A expansão das plataformas digitais e do mercado online transformou profundamente a forma como crianças e adolescentes interagem com as telas e o trabalho. Hoje, o fenômeno se manifesta em transmissões ao vivo, competições de esportes eletrônicos, conhecidos também como e-sports, criação de conteúdo, “empreendedorismo mirim” e até nas mais graves violações, como a exploração sexual infantil online. Apesar de novos formatos, os riscos permanecem os mesmos: jornadas extenuantes, pressão por desempenho e por curtidas, exposição a conteúdos nocivos e violação de direitos.
O vídeo do influencer Felca, repercutido por Katerina Volcov, secretária-executiva do FNPETI, trouxe à tona a problematização da ausência de infância – ou como o influenciador denominou, adultização precoce — quando se atribuem responsabilidades, pressões e comportamentos adultos às crianças e aos adolescentes. Essa lógica está presente tanto em reality shows e concursos, quanto em perfis de influenciadores(as) mirins que transformam a infância em vitrine e produto.
Como um espaço de imaginário e fantasia e em um contexto de vulnerabilidade e fragilidade de direitos, a internet tem proporcionado expectativas de benefícios, status e renda às crianças e adolescentes
“Se antigamente as crianças sonhavam em ser jogadores (as) de futebol, hoje,influenciadores infantis digitais, coachs mirins e jogadores (as) de esportes eletrônicos, entre outras modalidades de trabalho infantil em plataformas digitais parecem ser o novo sonho de crianças e adolescentes”, observa Katerina.
Segundo o Manual do Ministério Público do Trabalho (MPT) sobre Esportes Eletrônicos e a Proteção de Crianças e Adolescentes, o mercado de esportes eletrônicos já movimenta cifras bilionárias. Globalmente, a receita com videogames deve atingir US$ 312 bilhões até 2027, enquanto no Brasil a previsão é de US$ 2,8 bilhões em 2026. Nesse cenário, crianças e adolescentes, muitas vezes em busca do “sonho” de se tornarem pro players, submetem-se a rotinas de treino que variam entre 8 e 15 horas por dia, seis vezes por semana, em regimes semelhantes ao confinamento, como nas chamadas gaming houses.

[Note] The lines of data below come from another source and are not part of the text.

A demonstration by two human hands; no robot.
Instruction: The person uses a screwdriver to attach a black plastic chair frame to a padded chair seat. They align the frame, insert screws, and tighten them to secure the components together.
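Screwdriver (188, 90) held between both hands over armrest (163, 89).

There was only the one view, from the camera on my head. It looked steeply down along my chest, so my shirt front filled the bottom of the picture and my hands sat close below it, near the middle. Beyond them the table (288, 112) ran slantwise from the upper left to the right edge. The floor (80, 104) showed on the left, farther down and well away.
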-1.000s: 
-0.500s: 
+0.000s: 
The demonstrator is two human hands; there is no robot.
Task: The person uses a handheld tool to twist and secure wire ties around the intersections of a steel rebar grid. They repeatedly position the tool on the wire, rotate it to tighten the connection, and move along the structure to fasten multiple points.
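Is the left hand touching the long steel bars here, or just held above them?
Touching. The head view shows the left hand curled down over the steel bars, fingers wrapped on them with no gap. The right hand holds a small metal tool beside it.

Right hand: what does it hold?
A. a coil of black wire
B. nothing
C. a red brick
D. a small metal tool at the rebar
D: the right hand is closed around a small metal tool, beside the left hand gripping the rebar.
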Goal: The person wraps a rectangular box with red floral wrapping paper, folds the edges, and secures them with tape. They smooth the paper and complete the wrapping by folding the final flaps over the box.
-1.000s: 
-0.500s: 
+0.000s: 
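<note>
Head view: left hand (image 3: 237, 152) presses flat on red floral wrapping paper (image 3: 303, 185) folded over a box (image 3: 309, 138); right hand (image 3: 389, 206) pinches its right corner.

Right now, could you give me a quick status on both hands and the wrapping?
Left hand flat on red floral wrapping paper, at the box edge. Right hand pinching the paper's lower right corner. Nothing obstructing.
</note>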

O manual alerta que essas condições podem levar a danos físicos, emocionais e sociais — desde lesões por esforço repetitivo até problemas de sono, isolamento e impacto no rendimento escolar. Relata também que, diferente de esportes tradicionais, os esportes eletrônicos não impõem barreiras físicas que retardem a entrada no mercado. Isso favorece a “profissionalização” informal e precoce, muitas vezes antes da maioridade, sem maturidade emocional para lidar com a pressão da indústria, contratos e exposição pública.
Além disso, práticas como as “peneiras” para seleção de jogadores — presenciais ou online — costumam ser voltadas a adolescentes e, em alguns casos, chegam a cobrar taxas de inscrição, o que é proibido pela legislação desportiva. Muitas dessas seleções de jogadores eletrônicos oferecem apenas “período de treinamento” sem remuneração, o que pode configurar exploração de trabalho infantil.

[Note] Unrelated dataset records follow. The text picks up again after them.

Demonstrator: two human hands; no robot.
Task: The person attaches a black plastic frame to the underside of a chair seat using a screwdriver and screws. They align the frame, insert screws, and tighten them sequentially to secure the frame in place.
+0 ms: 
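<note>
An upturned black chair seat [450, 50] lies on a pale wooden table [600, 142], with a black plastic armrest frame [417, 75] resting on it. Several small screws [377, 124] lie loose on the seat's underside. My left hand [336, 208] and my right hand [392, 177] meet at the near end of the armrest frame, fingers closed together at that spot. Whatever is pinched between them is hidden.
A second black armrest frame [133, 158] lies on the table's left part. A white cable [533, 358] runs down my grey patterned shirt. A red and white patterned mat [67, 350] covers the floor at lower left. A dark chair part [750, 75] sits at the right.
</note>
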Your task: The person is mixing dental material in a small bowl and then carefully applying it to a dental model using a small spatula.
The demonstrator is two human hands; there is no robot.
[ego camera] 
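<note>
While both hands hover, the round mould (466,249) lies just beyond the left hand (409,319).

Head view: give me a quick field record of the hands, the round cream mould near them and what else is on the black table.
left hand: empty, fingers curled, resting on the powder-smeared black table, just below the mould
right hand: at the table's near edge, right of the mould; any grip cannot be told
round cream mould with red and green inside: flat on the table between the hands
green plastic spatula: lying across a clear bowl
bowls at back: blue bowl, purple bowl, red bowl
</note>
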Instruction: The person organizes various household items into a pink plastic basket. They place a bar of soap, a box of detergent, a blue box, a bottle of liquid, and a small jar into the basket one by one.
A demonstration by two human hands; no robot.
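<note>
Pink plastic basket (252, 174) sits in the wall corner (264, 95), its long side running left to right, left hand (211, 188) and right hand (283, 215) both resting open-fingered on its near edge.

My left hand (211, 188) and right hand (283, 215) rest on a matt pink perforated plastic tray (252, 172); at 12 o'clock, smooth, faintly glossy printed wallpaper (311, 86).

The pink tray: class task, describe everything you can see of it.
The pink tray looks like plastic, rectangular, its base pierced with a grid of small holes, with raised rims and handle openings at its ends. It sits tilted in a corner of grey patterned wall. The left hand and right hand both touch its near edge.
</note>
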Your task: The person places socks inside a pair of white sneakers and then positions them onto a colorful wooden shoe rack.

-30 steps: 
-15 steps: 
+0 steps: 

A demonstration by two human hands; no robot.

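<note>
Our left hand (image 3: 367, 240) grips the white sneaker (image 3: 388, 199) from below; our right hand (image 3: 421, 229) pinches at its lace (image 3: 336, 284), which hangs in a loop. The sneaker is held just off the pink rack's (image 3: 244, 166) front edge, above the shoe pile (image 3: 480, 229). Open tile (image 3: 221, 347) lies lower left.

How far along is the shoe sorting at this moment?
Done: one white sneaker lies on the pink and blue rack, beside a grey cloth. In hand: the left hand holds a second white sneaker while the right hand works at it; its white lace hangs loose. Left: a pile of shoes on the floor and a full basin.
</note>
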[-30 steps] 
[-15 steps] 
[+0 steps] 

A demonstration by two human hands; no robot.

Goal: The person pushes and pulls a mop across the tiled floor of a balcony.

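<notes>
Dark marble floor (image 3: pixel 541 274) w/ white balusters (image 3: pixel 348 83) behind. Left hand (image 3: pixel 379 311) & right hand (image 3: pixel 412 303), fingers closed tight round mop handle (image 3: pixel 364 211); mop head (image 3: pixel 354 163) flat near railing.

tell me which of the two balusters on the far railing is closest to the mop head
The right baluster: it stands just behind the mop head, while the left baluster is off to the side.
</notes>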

No campo do chamado “empreendedorismo mirim”, as redes sociais incentivam crianças a vender produtos, criar marcas e produzir conteúdo com fins comerciais. O FNPETI observa que quando há periodicidade, frequência, exploração da imagem, geração de renda e pressão por resultados, a atividade pode configurar trabalho infantil, mesmo quando mascarada de aprendizado ou diversão.
Um dos riscos mais graves, entretanto, está na exploração sexual online, reconhecida como uma das piores formas de trabalho infantil. Plataformas digitais e aplicativos de mensagens são utilizados para aliciamento, troca e comercialização de imagens e vídeos. Muitas vezes, nesses ambientes, a exploração sexual está disfarçada de propostas de parcerias ou convites para supostos trabalhos artísticos às (aos) adolescentes.
Para Katerina Volcov, “o mundo digital não pode ser um espaço livre para a exploração da infância. É preciso reconhecer que curtidas, seguidores e patrocínios não justificam a perda de direitos, a sobrecarga emocional e o apagamento do brincar”. Além disso, segundo a secretária, é fundamental que se observem as distintas categorias de trabalho infantil digital. “Não podemos igualar o que um artista infantil faz com o que um influenciador infantil digital desempenha em redes sociais. O trabalho infantil artístico é completamente distinto do que um influenciador mirim faz, bem como o que um coach mirim desempenha ou mesmo um jogador de esporte eletrônico. Cada uma dessas atividades possui características e modos de trabalho distintos, ainda que estejam sendo desempenhadas em uma mesma plataforma online”, ressalta
O FNPETI reforça que prevenir e erradicar o trabalho infantil na internet exige atualização das leis e normativas, fiscalização e responsabilização qualificadas e controle social da sociedade.